Abstract
A fairly large set of protein interactions is mediated by families of peptide binding domains, such as Src homology 2 (SH2), SH3, PDZ, major histocompatibility complex, etc. To identify their ligands by experimental screening is not only labor-intensive but almost futile in screening low abundance species due to the suppression by high abundance species. An ideal way of studying protein-protein interactions is to use high throughput computational approaches to screen protein sequence databases to direct the validating experiments toward the most promising peptides. Predictors with only good cross-validation were not good enough to screen protein databases. In the current study we built integrated machine learning systems using three novel coding methods and screened the Swiss-Prot and GenBank protein databases for potential ligands of 10 SH3 and three PDZ domains.
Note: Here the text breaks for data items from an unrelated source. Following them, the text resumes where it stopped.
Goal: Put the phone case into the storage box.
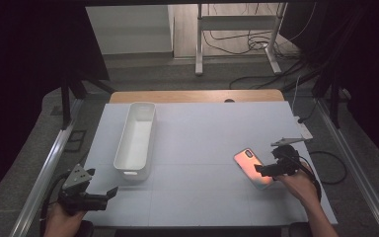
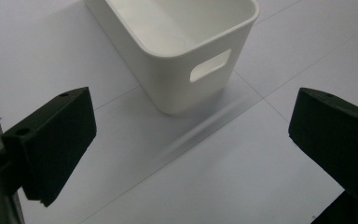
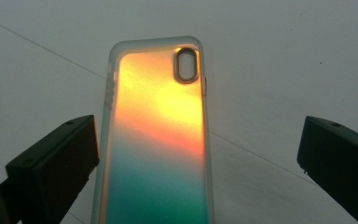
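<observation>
the iridescent phone case [image 3: 156,140] is lying flat near the tabletop's [image 1: 202,143] right edge, sitting between the right gripper's [image 1: 272,168] wide-open jaws, nearer the left one, neither pad pressing it. the left gripper [image 1: 109,193] is gaping open too, facing the white bin [image 2: 186,51].

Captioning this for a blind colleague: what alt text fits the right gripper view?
A phone case with an orange-to-teal sheen lies flat on the white table, camera cutout at its far end. It sits between the open black jaws of the right gripper, close to the left jaw, with neither jaw pressing on it.
</observation>
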`<state>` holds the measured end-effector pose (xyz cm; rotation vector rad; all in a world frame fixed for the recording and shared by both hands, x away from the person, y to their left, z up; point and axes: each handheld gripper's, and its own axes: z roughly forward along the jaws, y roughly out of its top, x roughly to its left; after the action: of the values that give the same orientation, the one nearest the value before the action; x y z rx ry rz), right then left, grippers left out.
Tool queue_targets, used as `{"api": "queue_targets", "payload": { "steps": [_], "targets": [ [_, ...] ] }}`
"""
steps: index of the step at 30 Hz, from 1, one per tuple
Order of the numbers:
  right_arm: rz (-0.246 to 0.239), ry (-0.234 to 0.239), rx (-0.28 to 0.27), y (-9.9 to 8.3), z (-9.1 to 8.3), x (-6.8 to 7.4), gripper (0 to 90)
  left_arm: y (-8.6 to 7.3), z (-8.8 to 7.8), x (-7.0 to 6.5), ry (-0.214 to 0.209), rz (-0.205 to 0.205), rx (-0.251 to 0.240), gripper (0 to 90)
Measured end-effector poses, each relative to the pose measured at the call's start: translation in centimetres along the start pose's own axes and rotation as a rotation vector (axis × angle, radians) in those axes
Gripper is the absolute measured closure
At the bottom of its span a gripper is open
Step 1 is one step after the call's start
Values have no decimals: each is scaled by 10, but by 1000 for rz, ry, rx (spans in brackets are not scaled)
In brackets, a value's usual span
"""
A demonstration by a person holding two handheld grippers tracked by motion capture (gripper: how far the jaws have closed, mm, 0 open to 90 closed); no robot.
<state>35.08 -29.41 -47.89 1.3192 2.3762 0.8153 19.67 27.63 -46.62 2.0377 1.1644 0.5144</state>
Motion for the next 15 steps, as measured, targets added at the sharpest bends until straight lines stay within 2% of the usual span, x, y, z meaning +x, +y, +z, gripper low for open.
{"api": "queue_targets", "payload": {
  "steps": [15],
  "targets": [
    [18,1,119,-12,22,-7,0,0,0,0,-2,-3,1,15]
  ]
}}
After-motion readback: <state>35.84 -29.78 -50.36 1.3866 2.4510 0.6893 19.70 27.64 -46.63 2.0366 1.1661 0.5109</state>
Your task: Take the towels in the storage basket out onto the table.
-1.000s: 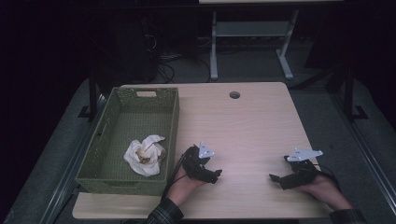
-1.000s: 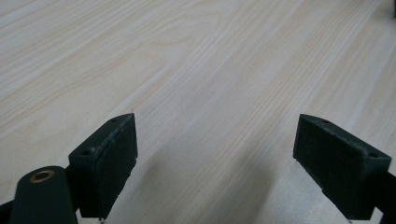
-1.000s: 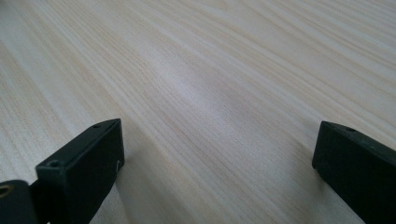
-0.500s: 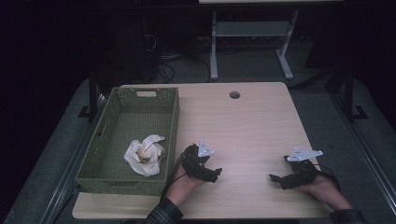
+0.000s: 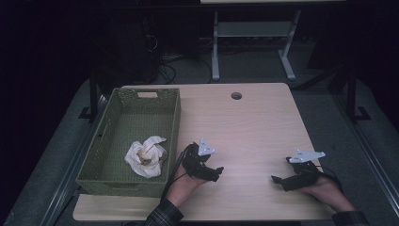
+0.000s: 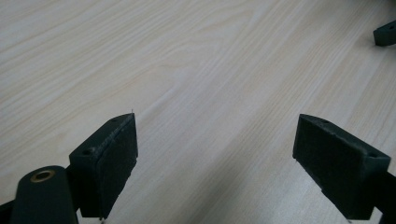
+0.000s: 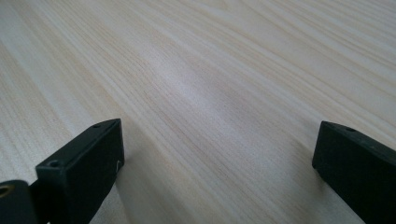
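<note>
Pale wood table (image 5: 244,127) from the high view: a crumpled cloth (image 5: 146,156) lies in the green basket (image 5: 171,127), just left of the left gripper (image 5: 217,170), the nearer one; the right gripper (image 5: 275,179) rests well apart. Left gripper view: jaws spread, nothing between. Right gripper view: jaws likewise spread and empty over bare wood.

A pale wooden table (image 5: 254,127) carries a green basket (image 5: 171,125) along its left side, from near to far.
</note>
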Available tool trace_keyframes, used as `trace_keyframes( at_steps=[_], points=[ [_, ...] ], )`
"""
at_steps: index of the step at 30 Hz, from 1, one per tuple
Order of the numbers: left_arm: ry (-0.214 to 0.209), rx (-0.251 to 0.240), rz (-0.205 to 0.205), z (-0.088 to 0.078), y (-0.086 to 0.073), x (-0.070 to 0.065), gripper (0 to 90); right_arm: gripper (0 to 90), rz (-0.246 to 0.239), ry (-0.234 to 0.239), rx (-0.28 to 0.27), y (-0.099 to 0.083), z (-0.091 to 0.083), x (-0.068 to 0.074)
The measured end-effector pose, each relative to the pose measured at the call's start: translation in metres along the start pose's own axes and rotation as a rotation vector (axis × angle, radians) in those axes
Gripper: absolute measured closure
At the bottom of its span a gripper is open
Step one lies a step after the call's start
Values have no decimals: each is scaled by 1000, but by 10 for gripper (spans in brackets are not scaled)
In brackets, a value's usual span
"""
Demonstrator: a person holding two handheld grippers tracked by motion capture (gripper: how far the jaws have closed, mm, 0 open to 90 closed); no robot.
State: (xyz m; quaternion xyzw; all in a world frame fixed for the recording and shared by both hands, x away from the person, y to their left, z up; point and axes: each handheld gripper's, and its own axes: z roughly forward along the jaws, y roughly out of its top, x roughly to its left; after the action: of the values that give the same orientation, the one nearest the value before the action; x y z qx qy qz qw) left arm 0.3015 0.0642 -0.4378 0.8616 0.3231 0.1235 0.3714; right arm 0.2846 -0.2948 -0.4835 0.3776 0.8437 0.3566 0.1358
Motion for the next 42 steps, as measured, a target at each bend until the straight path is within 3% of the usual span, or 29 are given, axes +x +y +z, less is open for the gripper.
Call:
trace_keyframes(
  at_steps=[23, 42],
  points=[
    [-22, -17, -27, -14, 21, 5, 136, 16, -4, 0, -1, 0, 0, 0],
    [-61, -66, -2, -30, 45, 12, 135, 16, -2, -1, -2, 0, 0, 0]
  ],
)
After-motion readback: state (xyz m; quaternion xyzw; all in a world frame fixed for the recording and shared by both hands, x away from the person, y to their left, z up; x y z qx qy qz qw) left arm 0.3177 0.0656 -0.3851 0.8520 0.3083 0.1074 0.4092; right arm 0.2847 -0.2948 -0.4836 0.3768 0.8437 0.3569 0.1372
A large fraction of predictions has already been experimentally confirmed by other independent research groups, indicating a satisfying generalization capability for future applications in identifying protein interactions.
Highlights
A fairly large set of protein interactions is mediated by families of peptide binding domains, such as Src homology 2 (SH2), SH3, PDZ, major histocompatibility complex, etc
Machine learning approaches like artificial neural network [11, 12] and support vector machine (SVM) [13, 14] have been used in predicting precision; ESP, estimated screening precision; MHC, major histocompatibility complex; MCC, Matthews correlation coefficient; BLU, Boehringer light unit
To illustrate the generalization capability of our method on different classes of ligands, we show the results of three domains as examples (Table IV)
Summary
A fairly large set of protein interactions is mediated by families of peptide binding domains, such as Src homology 2 (SH2), SH3, PDZ, major histocompatibility complex, etc. To identify their ligands by experimental screening is labor-intensive but almost futile in screening low abundance species due to the suppression by high abundance species. A more plausible way of studying protein-protein interactions is by using high throughput computational predictions rather than experimental approaches to screen for interactions from protein sequence databases to direct the validating experiments toward the most promising peptides. Machine learning approaches like artificial neural network [11, 12] and support vector machine (SVM) [13, 14] have been used in predicting precision; ESP, estimated screening precision; MHC, major histocompatibility complex; MCC, Matthews correlation coefficient; BLU, Boehringer light unit
Talk to us
Join us for a 30 min session where you can share your feedback and ask us any queries you have
Disclaimer: All third-party content on this website/platform is and will remain the property of their respective owners and is provided on "as is" basis without any warranties, express or implied. Use of third-party content does not indicate any affiliation, sponsorship with or endorsement by them. Any references to third-party content is to identify the corresponding services and shall be considered fair use under The CopyrightLaw.